BANSER ikut mengamankan Natal. Puluhan ribu Umat Islam menggelar Aksi 1712 Bela Palestina yang berlangsung damai di Kawasan Monas Jakarta, Minggu (17/12). Itulah dua berita yang dilansir media baru-baru ini. Dua berita tersebut layak dicatat sebagai momentum selebrasi Islam cinta damai. Yakni Islam yang rahmatan lil-alamin. Bukan Islam yang dicitrakan agitatif atau gemar perang dan menebar kebencian yang menakutkan masyarakat luas.
Di era global ini, peristiwa seperti aksi yang diikuti banyak massa bisa langsung disaksikan oleh masyarakat di seluruh pelosok dunia. Karena itu, masyarakat luas sempat khawatir, karena di dalam benaknya terbayang aksi-aksi besar yang pernah berlangsung di Libya, Suriah dan Yaman yang ternyata memicu perang saudara.
Dengan adanya aksi-aksi yang berlangsung damai, bangsa dan negara kita ternyata memang sangat berbeda dengan bangsa dan negara yang hancur oleh perang saudara yang diawali dengan aksi-aksi agitatif dan anarkhis. Karena itu, kalau misalnya aksi damai yang lebih besar digelar lagi pasti akan lebih elegan dan menjadi momentum spektakuler selebrasi Islam cinta damai.
Membawa Berkah
Sejak dulu, selebrasi Islam cinta damai di negeri ini terus menerus dihiasi dengan tradisitradisi religius yang humanistik. Misalnya, tradisi tahlilan dan pengajian yang digelar banyak warga Nahdlatul Ulama (NU) selalu berlangsung damai.
Sebagai ikhtiar meneguhkan Islam yang cinta damai, aksi damai layak dihormati semua pihak. Misalnya, ke depan bukan tidak mungkin aksi besar-besaran menjadi agenda silaturahim nasional atau bahkan internasional secara rutin. Jika hal ini bisa terwujud, perputaran ekonomi tentu lebih cepat dan membawa berkah bagi banyak pihak.
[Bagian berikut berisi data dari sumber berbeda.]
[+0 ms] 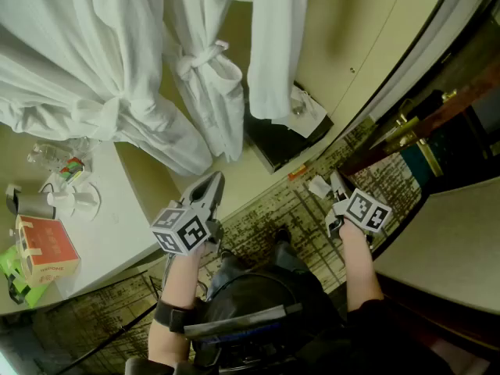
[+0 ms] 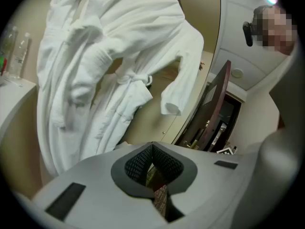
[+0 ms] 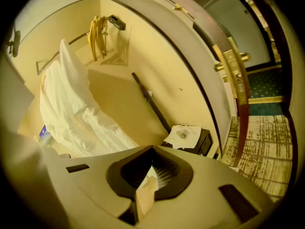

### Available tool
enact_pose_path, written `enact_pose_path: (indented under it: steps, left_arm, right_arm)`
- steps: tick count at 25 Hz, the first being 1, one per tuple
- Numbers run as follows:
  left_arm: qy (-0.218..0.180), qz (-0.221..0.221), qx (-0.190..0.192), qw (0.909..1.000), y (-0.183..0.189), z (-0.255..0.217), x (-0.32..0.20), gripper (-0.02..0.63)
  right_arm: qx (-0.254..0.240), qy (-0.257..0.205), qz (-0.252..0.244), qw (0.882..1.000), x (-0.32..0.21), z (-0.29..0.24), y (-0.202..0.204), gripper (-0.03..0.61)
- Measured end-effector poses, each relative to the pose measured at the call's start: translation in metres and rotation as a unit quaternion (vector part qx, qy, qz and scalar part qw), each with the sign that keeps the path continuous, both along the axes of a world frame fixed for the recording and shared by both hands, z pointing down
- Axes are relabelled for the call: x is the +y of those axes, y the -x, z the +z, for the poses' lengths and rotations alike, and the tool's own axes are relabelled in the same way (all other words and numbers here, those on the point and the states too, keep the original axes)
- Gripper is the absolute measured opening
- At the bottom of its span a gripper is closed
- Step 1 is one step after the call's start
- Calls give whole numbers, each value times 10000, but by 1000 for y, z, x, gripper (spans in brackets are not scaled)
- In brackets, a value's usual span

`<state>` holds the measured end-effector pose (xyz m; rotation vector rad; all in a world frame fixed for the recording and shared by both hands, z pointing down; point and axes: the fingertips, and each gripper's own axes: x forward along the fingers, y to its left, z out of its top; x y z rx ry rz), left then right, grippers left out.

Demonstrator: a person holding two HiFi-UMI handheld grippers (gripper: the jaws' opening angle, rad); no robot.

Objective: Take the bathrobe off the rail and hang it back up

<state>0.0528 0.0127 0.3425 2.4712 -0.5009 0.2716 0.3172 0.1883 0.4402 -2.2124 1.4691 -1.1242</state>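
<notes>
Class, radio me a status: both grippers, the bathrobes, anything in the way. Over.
Left gripper shut, empty. Right gripper shut, empty. Bathrobes hanging, untouched. Nothing seen in between.

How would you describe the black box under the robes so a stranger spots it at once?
Find the white bathrobe hanging on the right against the beige wall. Below its dangling sleeve, at the wall's foot, sits a low black box. Only it is dark and carries a crumpled white bag.

bathrobe (image 1: 101,92): white | carpet (image 1: 266,209): beige, dark-streaked | box (image 1: 47,250): orange
</notes>
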Motion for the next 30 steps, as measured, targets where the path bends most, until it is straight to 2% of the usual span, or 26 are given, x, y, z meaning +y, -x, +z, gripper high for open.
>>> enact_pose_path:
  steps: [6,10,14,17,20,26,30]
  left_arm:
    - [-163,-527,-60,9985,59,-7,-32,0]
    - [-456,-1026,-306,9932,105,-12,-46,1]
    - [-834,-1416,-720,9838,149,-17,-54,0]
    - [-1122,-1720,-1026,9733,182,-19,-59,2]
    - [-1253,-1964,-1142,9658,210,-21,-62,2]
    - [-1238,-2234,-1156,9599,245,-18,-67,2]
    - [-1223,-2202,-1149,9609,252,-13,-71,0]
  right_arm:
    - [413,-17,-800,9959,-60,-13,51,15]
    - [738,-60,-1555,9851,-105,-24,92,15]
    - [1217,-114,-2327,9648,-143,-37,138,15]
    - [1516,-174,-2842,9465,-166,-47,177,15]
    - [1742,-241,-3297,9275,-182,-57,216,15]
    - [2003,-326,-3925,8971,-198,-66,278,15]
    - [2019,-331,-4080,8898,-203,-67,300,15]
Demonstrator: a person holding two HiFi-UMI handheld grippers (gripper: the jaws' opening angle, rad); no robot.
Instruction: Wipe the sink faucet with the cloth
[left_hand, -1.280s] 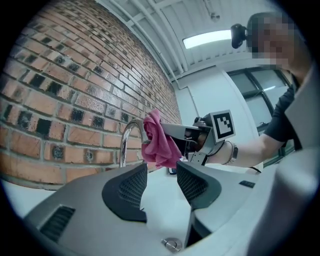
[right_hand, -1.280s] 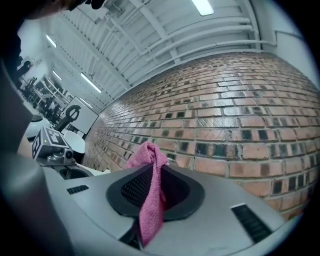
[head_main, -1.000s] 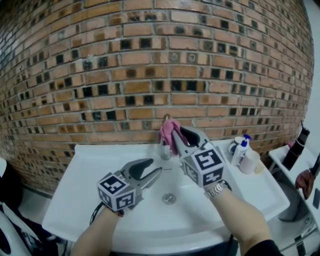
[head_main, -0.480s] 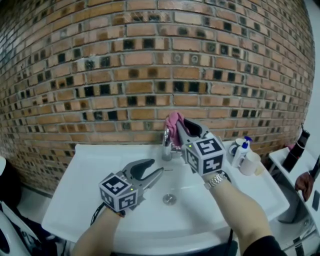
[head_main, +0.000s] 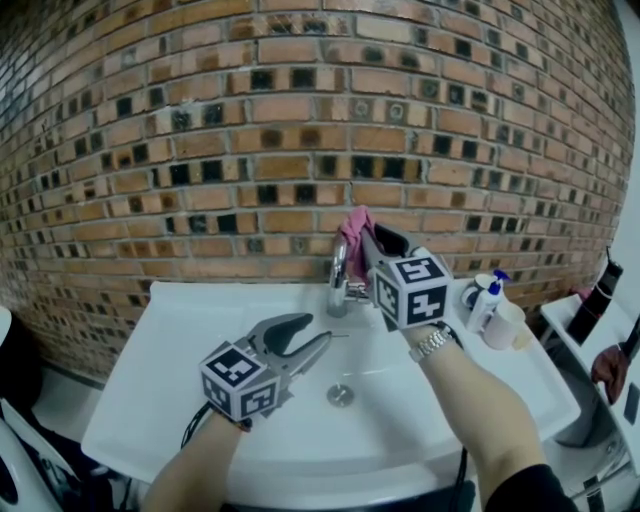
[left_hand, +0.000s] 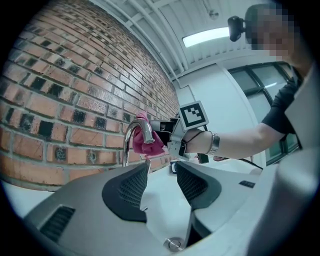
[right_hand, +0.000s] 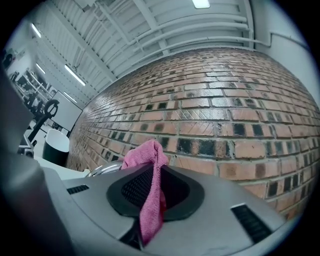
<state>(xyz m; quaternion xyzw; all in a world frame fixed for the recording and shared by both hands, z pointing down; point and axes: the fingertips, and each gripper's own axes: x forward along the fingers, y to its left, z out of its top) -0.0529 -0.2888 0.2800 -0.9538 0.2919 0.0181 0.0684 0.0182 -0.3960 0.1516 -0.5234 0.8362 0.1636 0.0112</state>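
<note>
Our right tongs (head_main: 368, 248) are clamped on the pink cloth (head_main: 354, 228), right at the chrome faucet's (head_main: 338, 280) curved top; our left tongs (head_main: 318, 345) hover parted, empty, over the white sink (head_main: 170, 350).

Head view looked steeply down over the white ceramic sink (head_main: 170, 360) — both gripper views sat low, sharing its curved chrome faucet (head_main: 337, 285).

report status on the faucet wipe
Right gripper shut on pink cloth, up at the arch of the faucet. Left gripper open, empty, over the sink. Pump bottle stands aside, nothing in the way.
</note>
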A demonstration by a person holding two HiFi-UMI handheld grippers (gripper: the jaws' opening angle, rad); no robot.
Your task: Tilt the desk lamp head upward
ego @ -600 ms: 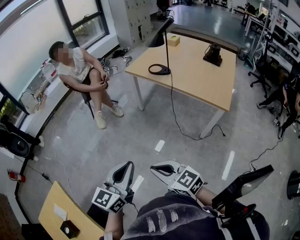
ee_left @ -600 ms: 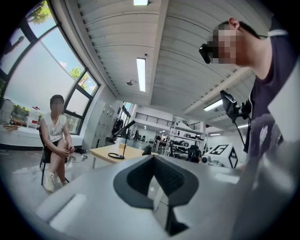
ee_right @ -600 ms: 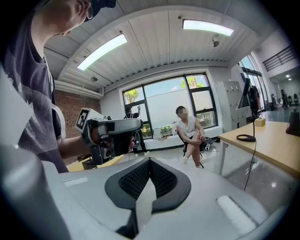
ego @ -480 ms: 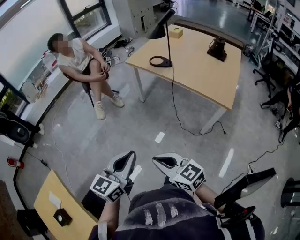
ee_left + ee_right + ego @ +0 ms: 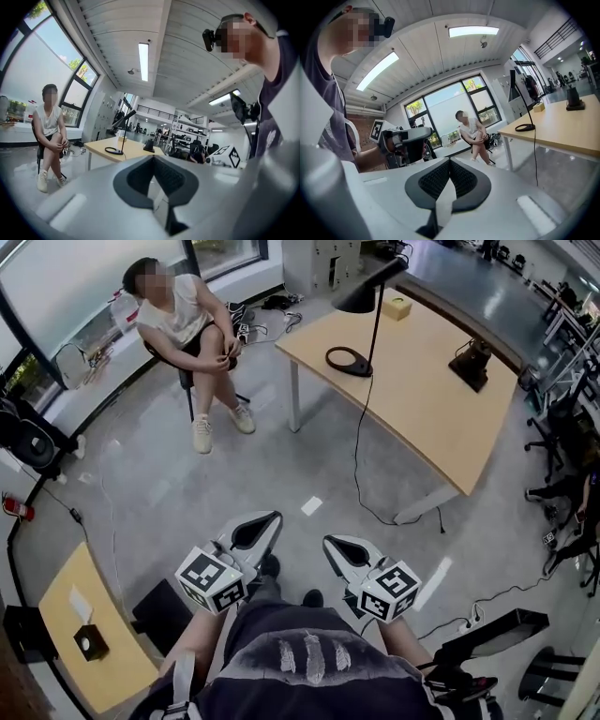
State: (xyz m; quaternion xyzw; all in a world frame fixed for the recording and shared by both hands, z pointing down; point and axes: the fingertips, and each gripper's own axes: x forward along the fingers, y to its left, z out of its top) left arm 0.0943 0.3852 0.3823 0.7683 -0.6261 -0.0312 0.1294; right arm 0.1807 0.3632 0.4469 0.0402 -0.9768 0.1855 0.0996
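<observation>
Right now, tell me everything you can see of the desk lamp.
The desk lamp is black: a flat ring base, a thin upright stem and a cone-shaped head tilted downward. It stands near the corner of the light wooden table, and its black cord trails off the edge to the floor. Nothing else touches it.

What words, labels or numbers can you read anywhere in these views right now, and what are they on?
No readable words or numbers in any view.
Cube on the left gripper: black-and-white square pattern only, no letters.
Cube on the right gripper: the same kind of pattern, no letters.
Yellow box on the table: too small to read any print.
</observation>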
Untuk konteks era global, ketika masyarakat terjebak dalam sosial media tapi makin cenderung antisosial atau makin sulit untuk bertatap muka, aksi damai besar-besaran menjadi sangat relevan sebagai agenda silaturahim langsung antarindividu maupun antarkelompok. Untuk konteks sekarang, urgensi meneguhkan Islam cinta damai layak dipelihara dengan cerdas agar tidak direduksi kepentingan politik yang kontraproduktif. Sejak dulu, setiap ada acara yang digelar untuk menyatukan Umat Islam, selalu ditunggangi kepentingan politik.
Lebih konkretnya, selalu ada pihak, biasanya yang sedang dirundung kekalahan dalam kontestasi politik, ingin bermanuver politis dengan memanfaatkan Umat Islam. Jika manuver politis tersebut mendapat respons dari Umat Islam yang juga merasa kalah, buntutnya akan lahir partai baru. Partai yang seolah-olah lebih islami dibanding partai-partai yang sudah ada.